Instructions for the task:
All pictures must be dropped, while the entries are given again word for word.

Records:
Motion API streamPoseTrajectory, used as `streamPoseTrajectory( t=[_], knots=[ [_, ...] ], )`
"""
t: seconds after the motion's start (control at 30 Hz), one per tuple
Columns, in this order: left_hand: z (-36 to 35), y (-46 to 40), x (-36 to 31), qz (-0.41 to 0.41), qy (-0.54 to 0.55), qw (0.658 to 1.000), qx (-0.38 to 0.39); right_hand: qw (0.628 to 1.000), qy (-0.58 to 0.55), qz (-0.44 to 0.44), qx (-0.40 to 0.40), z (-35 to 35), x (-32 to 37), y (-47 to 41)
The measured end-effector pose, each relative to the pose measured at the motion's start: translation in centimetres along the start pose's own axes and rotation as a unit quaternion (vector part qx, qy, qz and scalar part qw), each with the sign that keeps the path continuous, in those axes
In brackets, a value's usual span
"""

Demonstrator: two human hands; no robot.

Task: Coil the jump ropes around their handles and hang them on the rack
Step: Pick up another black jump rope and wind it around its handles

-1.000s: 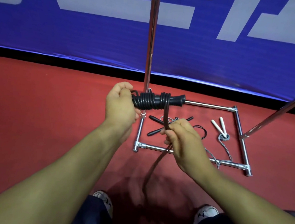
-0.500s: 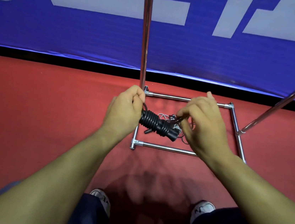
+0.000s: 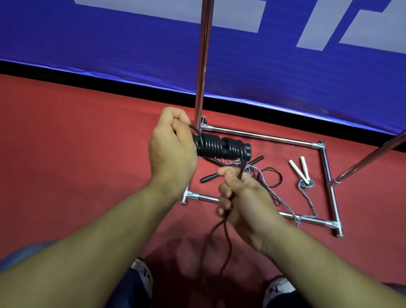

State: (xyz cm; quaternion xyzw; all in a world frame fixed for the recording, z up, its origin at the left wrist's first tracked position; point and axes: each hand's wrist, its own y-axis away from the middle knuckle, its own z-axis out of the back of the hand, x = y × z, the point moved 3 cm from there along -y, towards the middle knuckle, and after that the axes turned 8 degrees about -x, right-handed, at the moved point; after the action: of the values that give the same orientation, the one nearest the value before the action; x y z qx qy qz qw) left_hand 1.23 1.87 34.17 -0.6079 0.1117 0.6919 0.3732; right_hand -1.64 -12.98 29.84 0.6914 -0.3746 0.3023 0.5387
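A red floor runs up to a blue banner with pale lettering, a black strip along its lower edge. In front of me stands the chrome rack, its rectangular base flat on the floor, one upright pole rising just past my left hand and a slanted pole off to the right. My left hand is curled tight round one end of the black jump rope handles, which point to the right and are wrapped in thick black coils almost to the tip. From the right end of that bundle the loose rope drops straight into my right hand, which sits just below and slightly right of the bundle, fingers closed round the cord. Below that hand two strands hang down blurred between my knees. Inside the rack base, beyond my hands, lie a second rope with thin black handles and a tangled thin cord, and further right a gray rope with white handles, its cord trailing over the near bar of the base. My two shoes show at the bottom, either side of the hanging strands.
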Motion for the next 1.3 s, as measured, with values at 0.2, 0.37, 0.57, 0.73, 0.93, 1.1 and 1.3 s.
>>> streamPoseTrajectory(
  t=[0.2, 0.37, 0.57, 0.73, 0.93, 1.1, 1.3],
  knots=[
    [0.2, -0.8, 1.0, 0.084, 0.016, 0.996, -0.013, 0.948, 0.216, 0.221, -0.076, 1.6, 1.4, -0.5],
    [-0.1, 0.1, 0.7, 0.107, 0.018, 0.994, -0.005, 0.903, 0.326, 0.269, -0.074, 1.7, 2.3, -0.9],
    [-0.6, 1.5, 1.1, 0.156, 0.047, 0.987, -0.004, 0.997, 0.026, 0.065, -0.038, 1.0, 1.5, -1.4],
    [-1.2, 2.6, 0.8, 0.167, 0.066, 0.982, 0.055, 0.999, -0.026, 0.044, 0.005, 0.3, 1.8, -1.2],
    [-1.3, 2.8, 2.2, 0.181, 0.042, 0.977, 0.106, 0.992, 0.067, 0.103, 0.032, 0.1, 1.7, -0.7],
    [-1.0, 1.9, 1.1, 0.166, 0.069, 0.981, 0.069, 0.939, 0.279, 0.197, 0.036, 0.9, 1.9, -0.2],
    [-0.3, -0.4, 0.1, 0.197, 0.085, 0.961, 0.175, 0.782, 0.492, 0.361, 0.129, 2.5, 1.6, -0.5]
  ],
)
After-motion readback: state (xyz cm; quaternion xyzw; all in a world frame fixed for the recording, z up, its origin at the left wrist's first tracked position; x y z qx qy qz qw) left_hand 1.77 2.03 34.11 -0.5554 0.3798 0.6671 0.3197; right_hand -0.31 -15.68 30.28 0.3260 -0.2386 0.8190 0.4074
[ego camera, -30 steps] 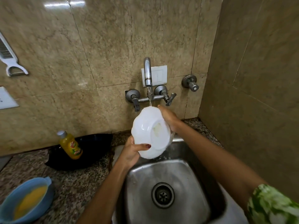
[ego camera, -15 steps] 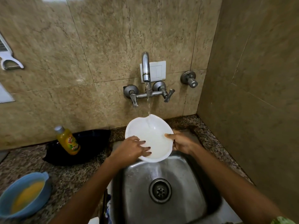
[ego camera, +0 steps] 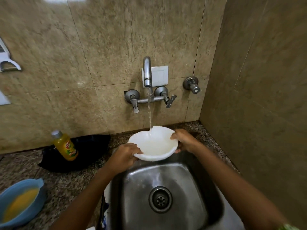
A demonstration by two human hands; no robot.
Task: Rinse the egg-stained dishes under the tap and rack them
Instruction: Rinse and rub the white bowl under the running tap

Response for this exercise:
Motion API streamPoseTrajectory, used as `streamPoseTrajectory( t=[_], knots=[ [_, ...] ], )`
"""
t: seconds after the motion's start (control at 30 Hz), one per tuple
Columns, in this order: left_hand: z (-36 to 35), y (-46 to 40), x (-36 to 31), qz (-0.41 to 0.41), qy (-0.54 to 0.55), qw (0.658 to 1.000), qx (-0.38 to 0.39); right_hand: qw (0.628 to 1.000), qy (-0.58 to 0.55), qz (-0.44 to 0.44), qx (-0.40 to 0.40), z (-35 to 35), x (-32 to 37), y (-47 to 41)
The measured end-effector pose, each relative to the pose measured at the motion's start: translation in centimetres along the start pose's own axes and rotation as a unit quaternion (vector part qx, qy, qz and scalar part qw), each with the sign that keeps the path continuous, in those axes
In brackets, a value's usual span
"""

Demonstrator: two human hands; no robot.

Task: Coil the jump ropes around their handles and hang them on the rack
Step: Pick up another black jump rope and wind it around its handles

-1.000s: 
-0.500s: 
+0.000s: 

State: (xyz cm; quaternion xyzw; all in a world frame fixed for the recording, z up, its origin at the left wrist's first tracked position; point and axes: each hand's wrist, its own y-axis away from the middle knuckle, its own z-axis out of the back of the hand, x = y × z, the point moved 3 cm from there along -y, towards the middle knuckle, and after that the axes turned 8 degrees about -x, right-handed, at the moved point; after the action: of the values that give the same orientation, the one nearest the value before the action; x y z qx qy qz qw) left_hand 1.23 1.87 34.17 -0.6079 0.1117 0.6919 0.3732; right_hand -1.64 -12.98 29.84 0.6914 -0.3746 0.3023 0.5387
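A red floor runs up to a blue banner with pale lettering, a black strip along its lower edge. In front of me stands the chrome rack, its rectangular base flat on the floor, one upright pole rising just past my left hand and a slanted pole off to the right. My left hand is curled tight round one end of the black jump rope handles, which point to the right and are wrapped in thick black coils almost to the tip. From the right end of that bundle the loose rope drops straight into my right hand, which sits just below and slightly right of the bundle, fingers closed round the cord. Below that hand two strands hang down blurred between my knees. Inside the rack base, beyond my hands, lie a second rope with thin black handles and a tangled thin cord, and further right a gray rope with white handles, its cord trailing over the near bar of the base. My two shoes show at the bottom, either side of the hanging strands.
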Motion for the next 1.3 s, as measured, with values at 0.2, 0.37, 0.57, 0.73, 0.93, 1.1 and 1.3 s.
>>> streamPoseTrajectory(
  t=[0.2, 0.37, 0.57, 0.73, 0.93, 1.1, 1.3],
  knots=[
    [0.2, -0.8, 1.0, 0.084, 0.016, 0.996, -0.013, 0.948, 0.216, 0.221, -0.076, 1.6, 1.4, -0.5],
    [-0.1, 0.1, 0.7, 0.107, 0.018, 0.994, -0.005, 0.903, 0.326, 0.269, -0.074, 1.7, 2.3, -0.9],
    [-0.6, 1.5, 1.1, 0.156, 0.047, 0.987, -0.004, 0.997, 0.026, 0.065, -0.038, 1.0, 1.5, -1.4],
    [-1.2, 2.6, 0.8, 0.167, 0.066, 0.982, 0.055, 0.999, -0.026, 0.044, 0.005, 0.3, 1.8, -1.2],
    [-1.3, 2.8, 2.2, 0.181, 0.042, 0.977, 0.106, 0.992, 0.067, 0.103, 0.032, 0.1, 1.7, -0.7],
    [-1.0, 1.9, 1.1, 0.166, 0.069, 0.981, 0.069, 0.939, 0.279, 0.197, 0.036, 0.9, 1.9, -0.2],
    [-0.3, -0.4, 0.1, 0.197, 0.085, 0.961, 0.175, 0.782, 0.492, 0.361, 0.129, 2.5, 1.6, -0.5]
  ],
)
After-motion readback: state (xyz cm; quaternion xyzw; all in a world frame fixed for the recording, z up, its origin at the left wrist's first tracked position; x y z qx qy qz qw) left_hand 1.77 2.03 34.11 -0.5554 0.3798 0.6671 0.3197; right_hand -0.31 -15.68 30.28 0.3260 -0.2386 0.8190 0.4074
[ego camera, -30 steps] 
[ego camera, -15 steps] 
[ego camera, +0 steps] 
A demonstration by two human hands; no robot.
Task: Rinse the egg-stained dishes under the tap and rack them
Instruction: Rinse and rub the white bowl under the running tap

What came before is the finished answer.